22
\$\begingroup\$

Output the infinite list of pairs of integers (a, b), where both \$ a > 1 \$ and \$ b > 1 \$, ordered by the value of \$ a^b \$. When there are multiple pairs where \$ a^b \$ is equal, they should be ordered lexicographically.

For example, \$ 2^4 = 4^2 = 16 \$, but (2, 4) should come before (4, 2), because it is lexicographically earlier.

This sequence starts:

2, 2
2, 3
3, 2
2, 4
4, 2
5, 2
3, 3
2, 5
6, 2
7, 2

Here are the first 100,000 pairs: https://gist.github.com/pxeger/0974c59c38ce78a632701535181ccab4

Rules

  • As with standard challenges, you may choose to either:
    • Take an input \$ n \$ and output the \$ n \$th pair in the sequence
    • Take an input \$ n \$ and output the first \$ n \$ pairs
    • Output the sequence indefinitely, e.g. using a generator
  • You may use \$ 0 \$- or \$ 1 \$-indexing
  • You may use any standard I/O method
  • Standard loopholes are forbidden
  • This is , so the shortest code in bytes wins
\$\endgroup\$

17 Answers 17

6
\$\begingroup\$

Brachylog (v2), 12 bytes

⟦+₂ᵐgj∋ᵐ.^?∧

Try it online!

Function submission, a generator that generates all solutions. The TIO link uses a header + a command-line argument to print the first ten.

Explanation

⟦+₂ᵐgj∋ᵐ.^?∧
⟦              Form a range from 0 to ? inclusive, for some number ?
 +₂            Add 2 to
   ᵐ             each element of the range
     j         Make two copies of the range
    g            as two separate lists (don't concatenate them)
      ∋        Generate all ways to select one element
       ᵐ         from each list
         ^       such that the first element to the power of the second
          ?      is ?
        .  ∧   and output the selected elements

Not explicitly specified is the ordering, but will try possible values of ? in order (which in this case are positive integers), and will process the first element before the second (so it'll try 2⁴ before 4² because it's checking all possible exponents with base 2, then all possible exponents with base 3, etc.)
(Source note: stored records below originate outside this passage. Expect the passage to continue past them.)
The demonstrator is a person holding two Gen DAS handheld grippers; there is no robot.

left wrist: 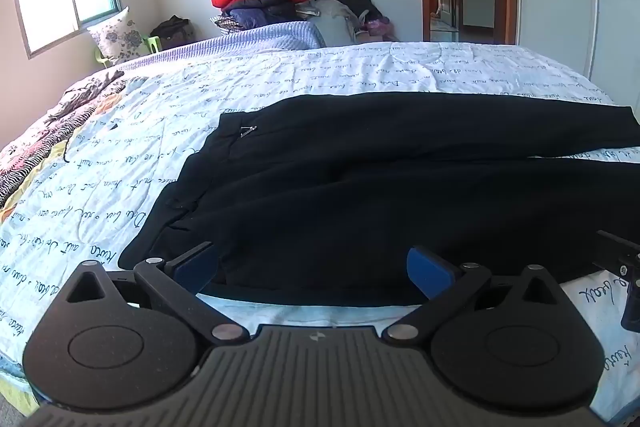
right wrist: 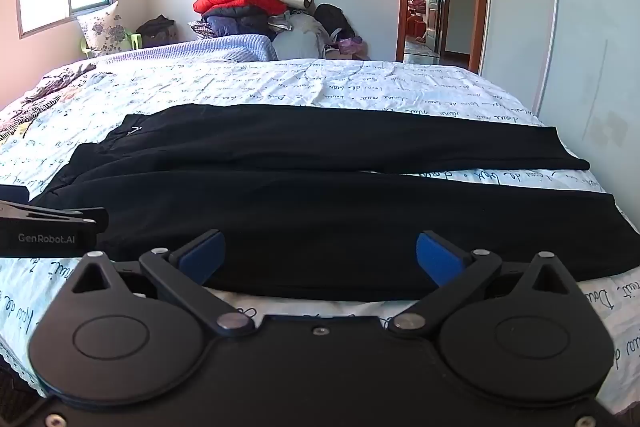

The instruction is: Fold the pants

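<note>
Black pants point(left wrist: 400, 195) are laid flat across a bed point(left wrist: 280, 75), their near edge lying just ahead of both sets of jaws, waistband at the left and two legs running to the right. Jaws of the left gripper point(left wrist: 314, 269) and the right gripper point(right wrist: 320, 255) are spread wide, nothing being held. One pair of pants and two grippers are counted.
</note>
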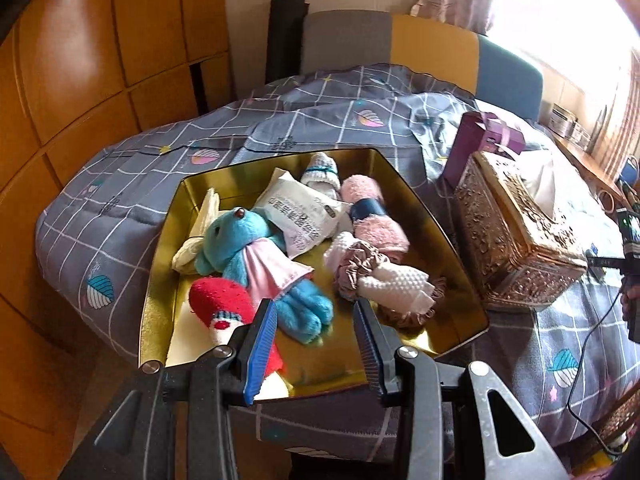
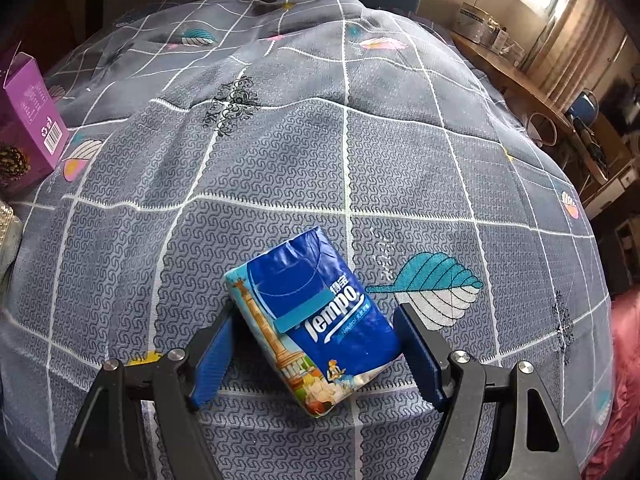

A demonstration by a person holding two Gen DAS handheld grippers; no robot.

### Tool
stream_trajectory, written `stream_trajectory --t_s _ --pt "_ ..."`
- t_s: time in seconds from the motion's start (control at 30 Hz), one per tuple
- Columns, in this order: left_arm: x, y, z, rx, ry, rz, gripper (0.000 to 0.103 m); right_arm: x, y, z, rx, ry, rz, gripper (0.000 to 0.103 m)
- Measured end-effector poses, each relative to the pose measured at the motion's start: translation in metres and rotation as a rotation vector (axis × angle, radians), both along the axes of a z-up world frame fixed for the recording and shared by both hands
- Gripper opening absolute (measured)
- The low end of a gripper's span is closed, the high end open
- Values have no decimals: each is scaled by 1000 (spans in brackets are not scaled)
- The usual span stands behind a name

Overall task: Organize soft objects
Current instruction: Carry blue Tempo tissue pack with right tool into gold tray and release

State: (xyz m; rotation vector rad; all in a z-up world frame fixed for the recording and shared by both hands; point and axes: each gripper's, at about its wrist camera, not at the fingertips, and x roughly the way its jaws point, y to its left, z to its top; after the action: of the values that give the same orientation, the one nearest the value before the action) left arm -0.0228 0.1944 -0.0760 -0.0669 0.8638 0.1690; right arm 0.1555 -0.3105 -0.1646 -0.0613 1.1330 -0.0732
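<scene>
Looking through the left wrist view, I see my left gripper [image 1: 316, 320] at lower centre, jaws spread and empty, over the gold tin [image 1: 436, 216] mid-frame. Inside lie a blue plush rabbit [image 1: 248, 252], a red plush toy [image 1: 224, 304] and a rolled pink towel [image 1: 372, 212]. In the right wrist view, my right gripper [image 2: 316, 340] has its jaws wide around a blue tissue pack [image 2: 316, 320] on the grey bedspread [image 2: 280, 140], lower centre; I cannot tell whether they touch it.

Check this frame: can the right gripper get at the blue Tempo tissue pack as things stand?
Probably yes. The right gripper is open with the tissue pack lying between its fingers on the quilt. Nothing lies over or against the pack; it sits askew, so the pads may meet its corners first.
</scene>
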Motion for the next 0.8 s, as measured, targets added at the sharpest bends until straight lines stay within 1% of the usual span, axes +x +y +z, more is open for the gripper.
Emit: stream_trajectory --t_s 0.3,0.5,0.6,0.8 --pt "-3 -10 -1 7 -6 -56 40 8 3 -1 -5 19 -52 77" --pt "-2 -16 -1 11 -3 -95 40 32 8 6 3 58 -83 75" --pt "-2 -19 -2 8 0 -109 40 53 17 23 7 42 -75 75" --pt "-2 -19 -6 -9 7 -123 40 97 54 81 15 -36 -18 75"
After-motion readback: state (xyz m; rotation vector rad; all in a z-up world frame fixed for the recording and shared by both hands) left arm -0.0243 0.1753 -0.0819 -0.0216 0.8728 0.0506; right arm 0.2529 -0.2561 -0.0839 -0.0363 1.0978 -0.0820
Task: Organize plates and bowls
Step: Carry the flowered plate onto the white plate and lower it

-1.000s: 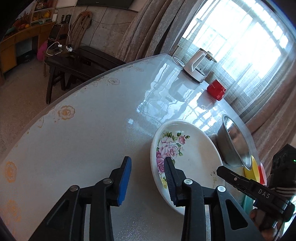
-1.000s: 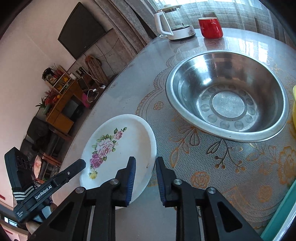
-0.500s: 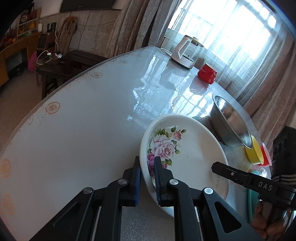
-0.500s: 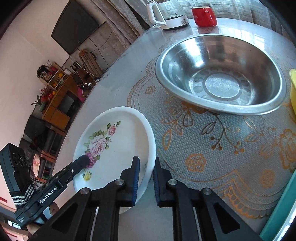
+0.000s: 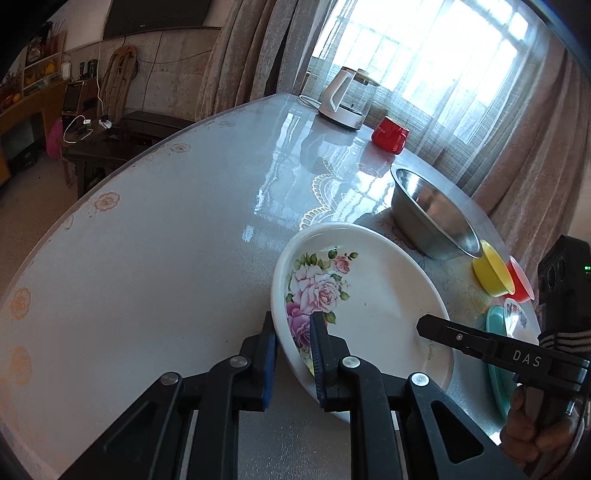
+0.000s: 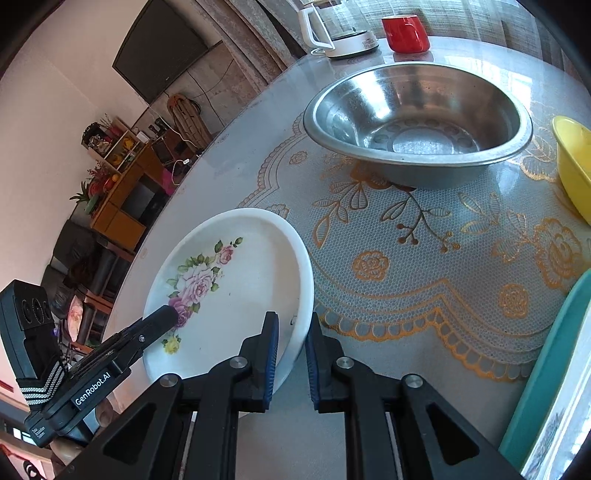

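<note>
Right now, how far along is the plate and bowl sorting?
Done: nothing stacked yet. In hand: both grippers, left and right, pinch opposite rims of the floral plate. Left: the steel bowl, yellow bowl, red bowl and teal plate.

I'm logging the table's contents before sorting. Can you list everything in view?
floral plate: 1, white with pink roses, near table edge, rim held on both sides
steel bowl: 1, silver, on lace mat
yellow bowl: 1, yellow, beside steel bowl
red bowl: 1, red, behind yellow bowl
teal plate: 1, teal, right edge
red mug: 1, red, near window
kettle: 1, white, beside mug
left hand-held gripper: 1, black, clamping plate rim
right hand-held gripper: 1, black, clamping opposite rim
</note>
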Demonstrator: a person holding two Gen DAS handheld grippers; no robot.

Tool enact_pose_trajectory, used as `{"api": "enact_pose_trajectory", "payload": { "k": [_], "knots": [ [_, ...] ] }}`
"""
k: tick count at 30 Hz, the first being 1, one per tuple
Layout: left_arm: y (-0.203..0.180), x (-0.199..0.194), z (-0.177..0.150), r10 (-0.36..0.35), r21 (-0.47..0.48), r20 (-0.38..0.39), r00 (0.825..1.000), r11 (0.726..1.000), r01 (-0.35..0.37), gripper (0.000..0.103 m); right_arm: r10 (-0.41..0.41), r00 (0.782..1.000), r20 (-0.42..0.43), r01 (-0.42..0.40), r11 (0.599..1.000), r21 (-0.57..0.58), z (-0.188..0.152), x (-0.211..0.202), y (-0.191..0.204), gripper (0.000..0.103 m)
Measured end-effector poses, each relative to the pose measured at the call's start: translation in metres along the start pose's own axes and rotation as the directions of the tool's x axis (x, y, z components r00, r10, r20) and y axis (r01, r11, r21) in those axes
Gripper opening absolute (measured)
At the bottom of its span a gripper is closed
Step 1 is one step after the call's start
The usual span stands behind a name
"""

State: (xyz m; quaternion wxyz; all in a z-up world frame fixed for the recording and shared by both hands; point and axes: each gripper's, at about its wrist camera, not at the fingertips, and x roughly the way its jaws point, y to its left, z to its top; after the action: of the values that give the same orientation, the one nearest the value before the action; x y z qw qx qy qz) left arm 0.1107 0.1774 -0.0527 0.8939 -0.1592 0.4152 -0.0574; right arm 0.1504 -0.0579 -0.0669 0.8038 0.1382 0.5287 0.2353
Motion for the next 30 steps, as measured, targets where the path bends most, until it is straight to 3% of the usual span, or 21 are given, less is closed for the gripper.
{"api": "enact_pose_trajectory", "payload": {
  "k": [10,17,30],
  "knots": [
    [-0.021,-0.025,-0.020,-0.055,0.019,0.031,0.998,0.998,0.054,0.017,0.002,0.999,0.054,0.000,0.999,-0.038,-0.023,-0.042,-0.003,0.014],
    [-0.063,-0.040,-0.022,-0.117,0.118,0.057,0.991,0.987,0.110,0.017,0.010,0.992,0.129,-0.009,1.000,-0.008,-0.034,-0.081,-0.020,0.014],
    [-0.151,-0.029,-0.029,-0.234,0.253,-0.017,0.972,0.939,0.231,0.017,-0.049,0.968,0.247,0.018,0.992,0.123,-0.058,-0.158,-0.085,0.014]
  ]
}}
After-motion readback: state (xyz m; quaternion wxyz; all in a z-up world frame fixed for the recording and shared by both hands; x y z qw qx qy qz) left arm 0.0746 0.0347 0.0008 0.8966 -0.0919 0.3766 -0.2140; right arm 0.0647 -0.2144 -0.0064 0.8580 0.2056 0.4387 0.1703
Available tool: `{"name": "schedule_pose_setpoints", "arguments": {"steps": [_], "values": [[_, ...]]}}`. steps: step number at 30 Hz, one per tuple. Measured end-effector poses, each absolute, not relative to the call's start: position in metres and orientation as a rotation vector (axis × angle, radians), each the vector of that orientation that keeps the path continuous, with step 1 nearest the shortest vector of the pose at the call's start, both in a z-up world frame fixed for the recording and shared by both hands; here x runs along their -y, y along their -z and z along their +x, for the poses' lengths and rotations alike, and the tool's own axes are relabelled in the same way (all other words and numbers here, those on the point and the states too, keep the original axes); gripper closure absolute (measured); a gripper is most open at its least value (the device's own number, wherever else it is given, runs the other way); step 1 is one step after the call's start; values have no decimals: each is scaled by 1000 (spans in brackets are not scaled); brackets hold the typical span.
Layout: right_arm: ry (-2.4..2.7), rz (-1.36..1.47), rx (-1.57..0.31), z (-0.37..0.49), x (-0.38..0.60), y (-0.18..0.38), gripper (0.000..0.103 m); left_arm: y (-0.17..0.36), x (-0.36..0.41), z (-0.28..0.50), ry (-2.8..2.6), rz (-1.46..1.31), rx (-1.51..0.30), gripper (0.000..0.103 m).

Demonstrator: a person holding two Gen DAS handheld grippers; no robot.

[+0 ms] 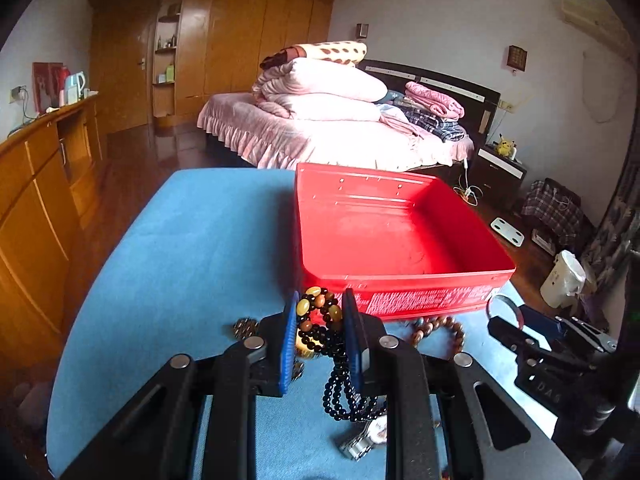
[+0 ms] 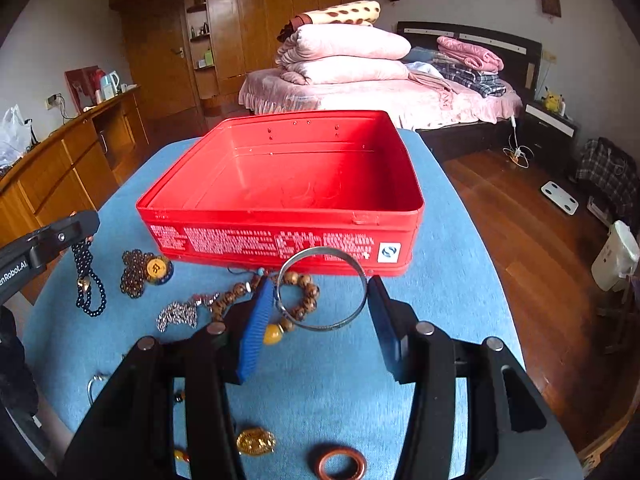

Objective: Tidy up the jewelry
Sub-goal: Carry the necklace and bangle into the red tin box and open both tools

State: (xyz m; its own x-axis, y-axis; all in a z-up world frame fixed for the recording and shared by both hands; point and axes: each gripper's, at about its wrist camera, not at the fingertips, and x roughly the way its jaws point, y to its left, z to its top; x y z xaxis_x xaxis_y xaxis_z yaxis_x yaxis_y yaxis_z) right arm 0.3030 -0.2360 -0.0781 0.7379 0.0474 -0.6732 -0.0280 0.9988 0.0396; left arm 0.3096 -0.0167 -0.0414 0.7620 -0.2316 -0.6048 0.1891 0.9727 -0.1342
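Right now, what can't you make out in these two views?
- White print on the red tin: right view, too small to read.
- Watch: left view, mostly behind the left gripper.
- Copper ring: right view, cut off by the bottom edge.

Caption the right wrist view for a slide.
Right hand-held gripper holds a silver bangle before the empty red tin on the blue cloth.

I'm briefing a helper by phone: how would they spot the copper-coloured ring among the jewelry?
Start at the red tin on the blue tablecloth. Come toward the near edge, past the silver bangle held in the right gripper, to the copper ring. It is flat, smooth and reddish, unlike the knobbly gold pendant beside it.
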Motion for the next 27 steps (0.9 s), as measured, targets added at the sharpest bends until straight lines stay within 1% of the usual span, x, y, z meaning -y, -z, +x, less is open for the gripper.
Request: {"name": "schedule_pose_setpoints", "arguments": {"steps": [16, 20, 27], "values": [[-59, 19, -685, 356, 238, 50, 56, 7, 54, 369, 257, -86, -584, 81], [-60, 31, -686, 373, 239, 48, 56, 9, 60, 391, 235, -84, -601, 81], [-58, 50, -726, 396, 238, 60, 56, 35, 64, 425, 211, -84, -692, 81]]}}
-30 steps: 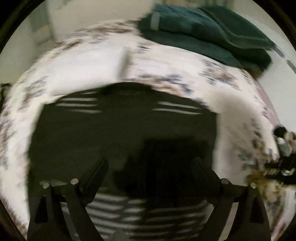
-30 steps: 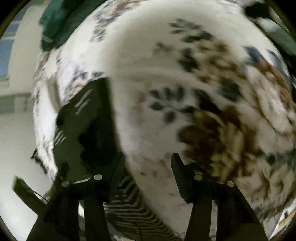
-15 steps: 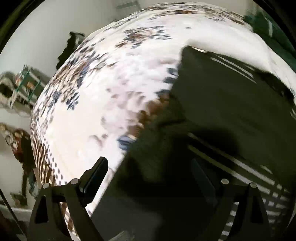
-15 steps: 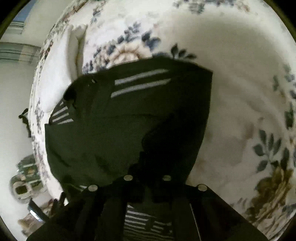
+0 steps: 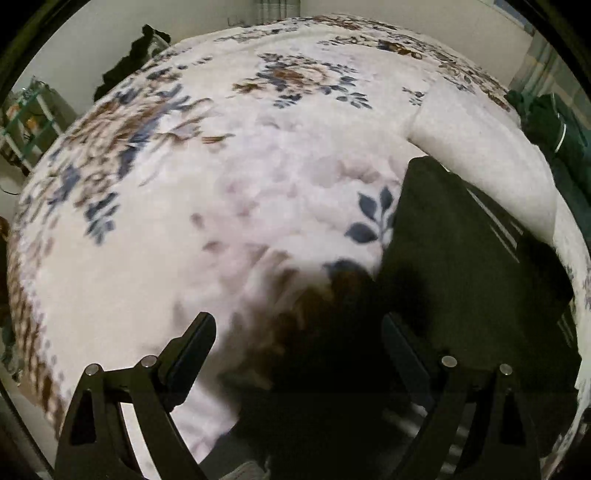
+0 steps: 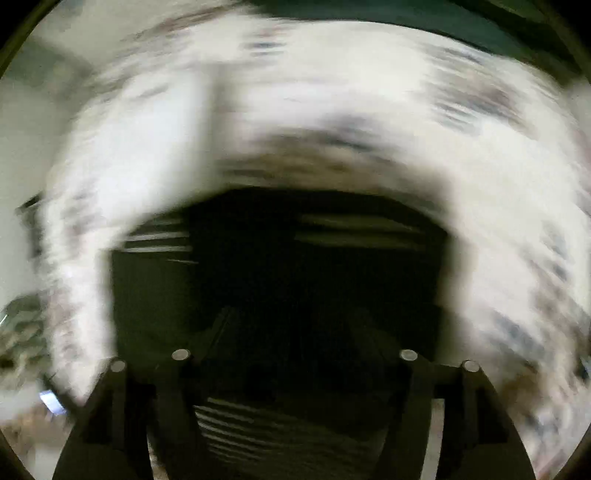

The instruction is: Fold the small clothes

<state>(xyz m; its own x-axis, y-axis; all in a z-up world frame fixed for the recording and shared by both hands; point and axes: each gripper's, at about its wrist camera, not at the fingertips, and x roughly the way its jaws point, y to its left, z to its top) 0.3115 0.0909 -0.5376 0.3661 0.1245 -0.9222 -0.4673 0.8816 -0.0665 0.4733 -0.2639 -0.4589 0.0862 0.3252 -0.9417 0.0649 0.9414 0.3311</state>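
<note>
A dark garment (image 5: 461,258) with thin white stripes lies flat on a floral bedcover (image 5: 221,184). In the left wrist view it fills the right side. My left gripper (image 5: 295,328) stands open above its left edge, one finger over the bedcover and the other over the cloth, nothing between them. The right wrist view is badly blurred. There the garment (image 6: 277,266) lies straight ahead, and my right gripper (image 6: 295,325) hangs over it with its jaws opening. I make out no cloth pinched between them.
A folded dark green towel (image 5: 565,140) lies at the bed's far right edge, and green cloth (image 6: 424,14) shows at the top of the right wrist view. Dark clothing (image 5: 136,55) hangs past the bed's far left. A shelf (image 5: 29,118) stands by the left wall.
The left view slid from over the garment to its left edge. The right gripper, shut half a second ago, now has its jaws apart, and its view has swung round over the garment.
</note>
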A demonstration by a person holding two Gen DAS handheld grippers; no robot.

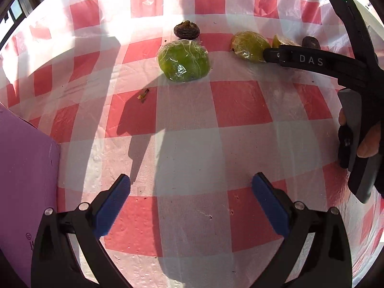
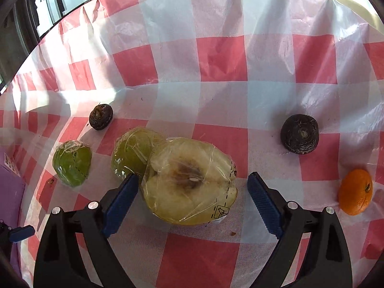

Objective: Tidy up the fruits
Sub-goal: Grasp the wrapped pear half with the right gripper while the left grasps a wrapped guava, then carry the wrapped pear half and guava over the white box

This algorithm is, of course, very inefficient. A reversed exponentiation, ~^, seems like it could be an efficient way to solve the problem, and potentially shorter too – but adding the requirement that the base and exponent are ≥2 is nontrivial when writing the program in that form, and more importantly, Brachylog seems to enter an infinite loop when trying to calculate what value the base and exponent have in that situation. So the Jelly-ish algorithm written here is probably the best available option in the current version of Brachylog.

\$\endgroup\$
5
\$\begingroup\$

JavaScript (V8), 58 bytes

for(i=3;k=++i;)for(j=1;k=k<i?k:j++<i;)j**++k-i||print(j,k)

Try it online!

Outputs indefinitely.

This code is shorter than it would be were I to remove the third for-loop and instead use logarithms.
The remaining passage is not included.